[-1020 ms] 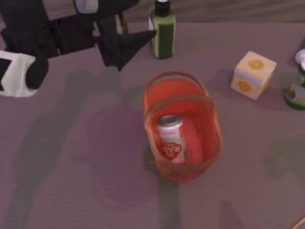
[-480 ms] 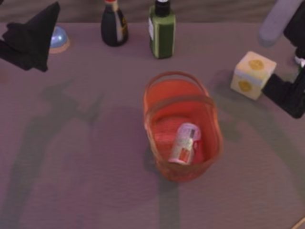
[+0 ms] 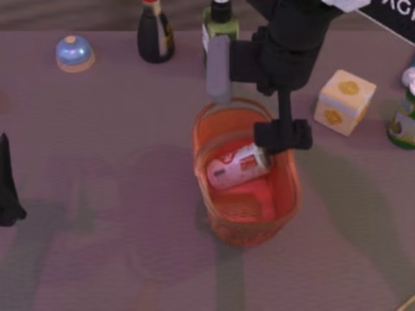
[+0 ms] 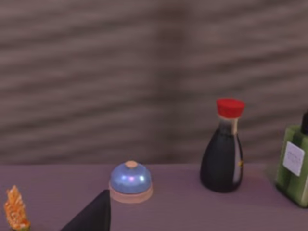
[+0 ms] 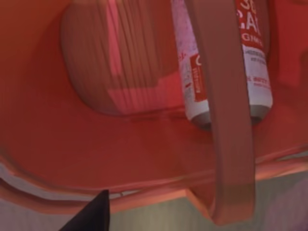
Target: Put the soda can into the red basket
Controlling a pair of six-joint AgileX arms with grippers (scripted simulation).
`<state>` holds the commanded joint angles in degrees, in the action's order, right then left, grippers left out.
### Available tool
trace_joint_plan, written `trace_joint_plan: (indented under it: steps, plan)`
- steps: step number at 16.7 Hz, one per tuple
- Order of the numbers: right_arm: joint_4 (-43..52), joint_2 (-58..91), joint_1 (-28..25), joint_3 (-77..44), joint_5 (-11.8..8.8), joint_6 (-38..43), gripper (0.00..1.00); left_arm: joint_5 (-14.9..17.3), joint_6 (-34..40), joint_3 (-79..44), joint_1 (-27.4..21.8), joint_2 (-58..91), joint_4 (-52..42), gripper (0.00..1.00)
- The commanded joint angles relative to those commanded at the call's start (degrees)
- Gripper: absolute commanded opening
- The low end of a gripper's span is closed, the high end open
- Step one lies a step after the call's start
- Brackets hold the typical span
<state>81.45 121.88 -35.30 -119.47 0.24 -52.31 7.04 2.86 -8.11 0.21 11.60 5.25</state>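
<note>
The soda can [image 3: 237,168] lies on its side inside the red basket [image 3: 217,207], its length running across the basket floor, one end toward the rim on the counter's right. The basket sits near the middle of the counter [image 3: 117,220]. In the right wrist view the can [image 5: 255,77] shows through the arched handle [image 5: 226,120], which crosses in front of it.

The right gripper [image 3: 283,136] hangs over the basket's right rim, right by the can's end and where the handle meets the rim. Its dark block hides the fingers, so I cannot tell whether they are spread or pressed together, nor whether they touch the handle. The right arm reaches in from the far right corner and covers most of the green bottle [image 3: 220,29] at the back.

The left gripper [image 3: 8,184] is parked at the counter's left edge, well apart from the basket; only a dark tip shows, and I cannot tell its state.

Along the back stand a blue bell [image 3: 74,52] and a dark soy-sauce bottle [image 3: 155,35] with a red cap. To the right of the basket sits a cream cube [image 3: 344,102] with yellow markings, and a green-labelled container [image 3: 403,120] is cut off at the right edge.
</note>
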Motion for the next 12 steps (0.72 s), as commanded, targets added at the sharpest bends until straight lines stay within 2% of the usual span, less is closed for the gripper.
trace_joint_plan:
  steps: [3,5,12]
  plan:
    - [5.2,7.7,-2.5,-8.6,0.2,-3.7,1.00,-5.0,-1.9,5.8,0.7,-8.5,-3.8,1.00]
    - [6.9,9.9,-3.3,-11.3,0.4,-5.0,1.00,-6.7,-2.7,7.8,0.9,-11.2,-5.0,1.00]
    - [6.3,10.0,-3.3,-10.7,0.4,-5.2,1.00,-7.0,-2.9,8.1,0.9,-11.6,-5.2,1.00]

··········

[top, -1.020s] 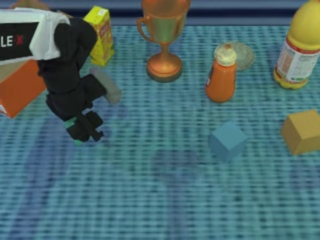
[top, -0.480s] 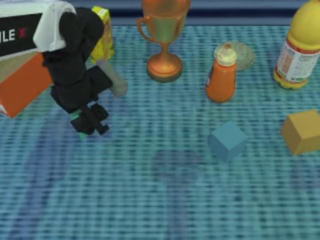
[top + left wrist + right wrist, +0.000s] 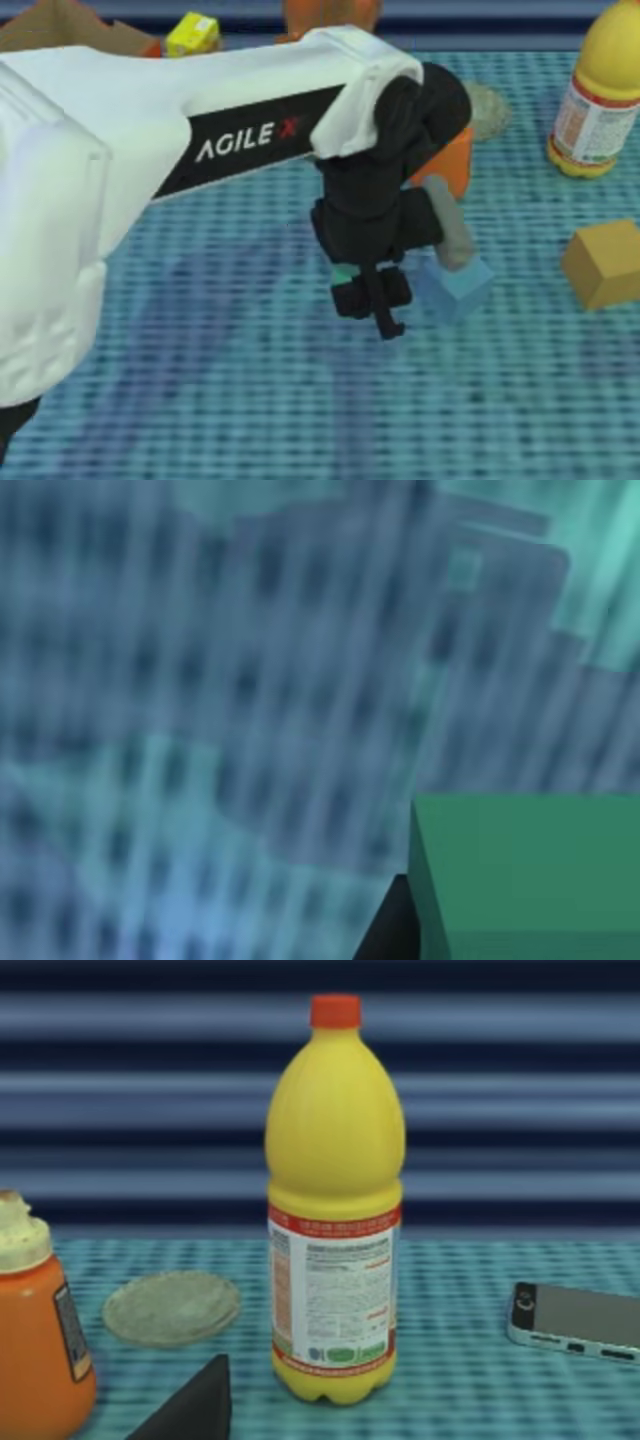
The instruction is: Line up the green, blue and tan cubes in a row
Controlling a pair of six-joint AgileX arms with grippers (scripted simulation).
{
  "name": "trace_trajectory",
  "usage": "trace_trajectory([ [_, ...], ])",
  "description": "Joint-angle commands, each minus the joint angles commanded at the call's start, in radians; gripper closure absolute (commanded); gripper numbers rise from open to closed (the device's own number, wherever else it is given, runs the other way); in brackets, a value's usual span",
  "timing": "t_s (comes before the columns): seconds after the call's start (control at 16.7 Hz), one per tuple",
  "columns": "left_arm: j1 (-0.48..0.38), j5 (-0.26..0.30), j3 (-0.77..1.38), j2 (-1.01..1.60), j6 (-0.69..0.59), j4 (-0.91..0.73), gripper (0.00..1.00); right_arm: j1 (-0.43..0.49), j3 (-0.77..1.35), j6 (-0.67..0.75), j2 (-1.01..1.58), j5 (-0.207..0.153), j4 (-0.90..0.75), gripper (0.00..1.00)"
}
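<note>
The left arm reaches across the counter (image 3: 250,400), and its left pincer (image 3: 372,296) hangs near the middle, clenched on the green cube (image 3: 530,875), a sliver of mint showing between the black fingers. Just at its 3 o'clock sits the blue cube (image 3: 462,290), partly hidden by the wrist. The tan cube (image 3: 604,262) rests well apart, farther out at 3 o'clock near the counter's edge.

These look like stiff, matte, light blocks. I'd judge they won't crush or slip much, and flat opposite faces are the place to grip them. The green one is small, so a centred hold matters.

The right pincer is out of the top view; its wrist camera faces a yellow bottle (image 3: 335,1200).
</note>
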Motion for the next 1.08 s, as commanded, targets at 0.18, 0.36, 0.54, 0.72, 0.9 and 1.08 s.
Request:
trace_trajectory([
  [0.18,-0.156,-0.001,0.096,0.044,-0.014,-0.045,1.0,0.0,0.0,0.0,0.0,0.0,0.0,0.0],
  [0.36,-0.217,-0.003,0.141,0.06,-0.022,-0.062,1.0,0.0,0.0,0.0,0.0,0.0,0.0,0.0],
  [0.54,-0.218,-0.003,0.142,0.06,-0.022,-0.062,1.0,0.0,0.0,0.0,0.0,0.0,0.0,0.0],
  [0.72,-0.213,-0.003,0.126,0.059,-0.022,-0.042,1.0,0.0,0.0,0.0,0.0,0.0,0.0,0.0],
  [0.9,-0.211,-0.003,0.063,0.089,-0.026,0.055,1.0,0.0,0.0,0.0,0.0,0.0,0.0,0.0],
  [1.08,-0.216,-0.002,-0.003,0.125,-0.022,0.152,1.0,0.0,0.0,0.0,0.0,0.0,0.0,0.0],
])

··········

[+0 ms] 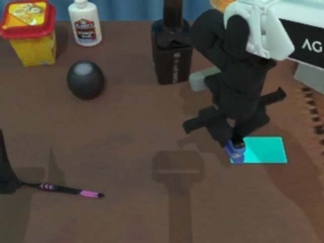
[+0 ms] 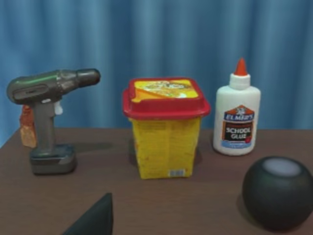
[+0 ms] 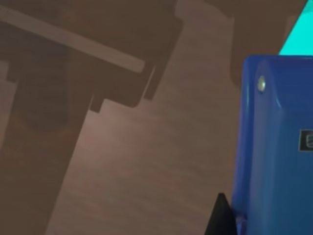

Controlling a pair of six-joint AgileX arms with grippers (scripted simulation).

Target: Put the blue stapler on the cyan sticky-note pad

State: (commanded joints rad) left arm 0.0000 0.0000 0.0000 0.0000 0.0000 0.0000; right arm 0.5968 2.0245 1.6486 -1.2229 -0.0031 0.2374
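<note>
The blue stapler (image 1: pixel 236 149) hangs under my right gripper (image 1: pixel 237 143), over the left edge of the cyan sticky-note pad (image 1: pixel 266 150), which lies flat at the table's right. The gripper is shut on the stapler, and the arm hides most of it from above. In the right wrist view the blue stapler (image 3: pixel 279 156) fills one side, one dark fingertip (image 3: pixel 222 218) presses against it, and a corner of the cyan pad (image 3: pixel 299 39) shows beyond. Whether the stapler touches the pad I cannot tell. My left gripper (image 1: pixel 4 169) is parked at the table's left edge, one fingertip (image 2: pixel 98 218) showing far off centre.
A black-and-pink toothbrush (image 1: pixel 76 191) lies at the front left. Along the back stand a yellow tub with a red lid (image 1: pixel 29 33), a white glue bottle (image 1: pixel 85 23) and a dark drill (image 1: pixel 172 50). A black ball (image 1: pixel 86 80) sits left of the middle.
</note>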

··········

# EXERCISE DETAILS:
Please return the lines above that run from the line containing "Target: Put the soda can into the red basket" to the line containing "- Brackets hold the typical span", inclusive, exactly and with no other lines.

# TASK SOLUTION:
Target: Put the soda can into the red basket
Controlling a pair of six-joint AgileX arms with grippers (scripted simulation).
`<state>` holds the commanded joint angles in degrees, in the action's order, right then left, grippers left out.
### Available tool
trace_joint_plan, written `trace_joint_plan: (indented under it: steps, plan)`
- steps: step number at 16.7 Hz, one per tuple
- Order of the numbers: right_arm: joint_4 (-43..52), joint_2 (-58..91), joint_1 (-28..25), joint_3 (-77..44), joint_5 (-11.8..8.8), joint_6 (-38..43), gripper (0.00..1.00); left_arm: joint_5 (-14.9..17.3), joint_6 (-34..40), joint_3 (-79..44), joint_1 (-27.4..21.8), joint_2 (-58..91), joint_4 (-52..42), gripper (0.00..1.00)
- The commanded joint angles relative to those commanded at the call's start (degrees)
- Gripper: absolute commanded opening
- The low end of a gripper's span is closed, the high end open
- Step one lies a step after the call's start
- Brackets hold the typical span

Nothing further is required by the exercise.